- Opening Delimiter -
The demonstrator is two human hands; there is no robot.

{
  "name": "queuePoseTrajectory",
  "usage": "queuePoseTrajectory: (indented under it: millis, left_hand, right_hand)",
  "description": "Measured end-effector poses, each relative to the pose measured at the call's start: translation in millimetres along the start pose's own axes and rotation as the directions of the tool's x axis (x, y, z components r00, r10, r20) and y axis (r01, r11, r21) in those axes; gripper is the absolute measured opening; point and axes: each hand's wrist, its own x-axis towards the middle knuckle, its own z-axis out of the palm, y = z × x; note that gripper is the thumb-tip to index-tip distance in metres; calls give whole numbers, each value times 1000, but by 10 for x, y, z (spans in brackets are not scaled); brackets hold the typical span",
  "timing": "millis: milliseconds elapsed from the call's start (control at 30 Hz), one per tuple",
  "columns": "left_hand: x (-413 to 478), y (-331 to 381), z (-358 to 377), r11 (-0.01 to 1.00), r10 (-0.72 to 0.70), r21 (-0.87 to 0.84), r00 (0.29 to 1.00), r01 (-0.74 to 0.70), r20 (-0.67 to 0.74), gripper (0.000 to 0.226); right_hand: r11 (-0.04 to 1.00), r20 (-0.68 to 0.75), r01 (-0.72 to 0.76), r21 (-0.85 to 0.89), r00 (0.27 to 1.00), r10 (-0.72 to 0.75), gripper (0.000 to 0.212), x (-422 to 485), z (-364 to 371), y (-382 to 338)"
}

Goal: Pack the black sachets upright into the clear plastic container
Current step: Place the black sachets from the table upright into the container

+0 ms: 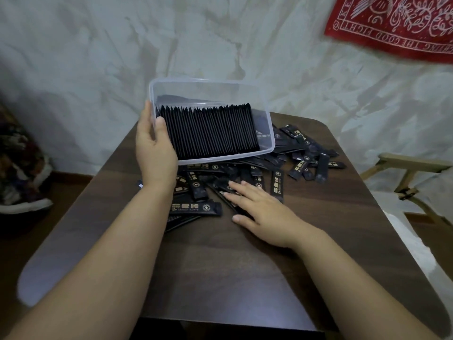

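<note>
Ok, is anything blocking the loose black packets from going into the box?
Nothing visible does. The clear plastic container has no lid on and tilts open toward the person, gripped by the left hand. The right hand rests flat on the loose sachets.

A dark wood-grain table point(220, 266) with rounded corners fills the middle and the 6 o'clock part of the view. Behind it, from 9 through 12 to 3 o'clock, runs a pale wall point(73, 57) mottled with grey streaks. At 1 o'clock a red cloth point(397, 23) with white leafy patterns and lettering hangs on it, cut off by the edge. At 3 o'clock stands a light wooden frame point(414, 168), partly out of view. At 9 o'clock a dark floral bundle point(19, 163) with a white edge lies on a brown floor point(71, 182).
</note>
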Motion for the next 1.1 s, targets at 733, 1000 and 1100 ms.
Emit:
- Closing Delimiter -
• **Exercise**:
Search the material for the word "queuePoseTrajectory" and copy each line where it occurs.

• **Your response**:
  "name": "queuePoseTrajectory",
  "usage": "queuePoseTrajectory: (indented under it: millis, left_hand, right_hand)",

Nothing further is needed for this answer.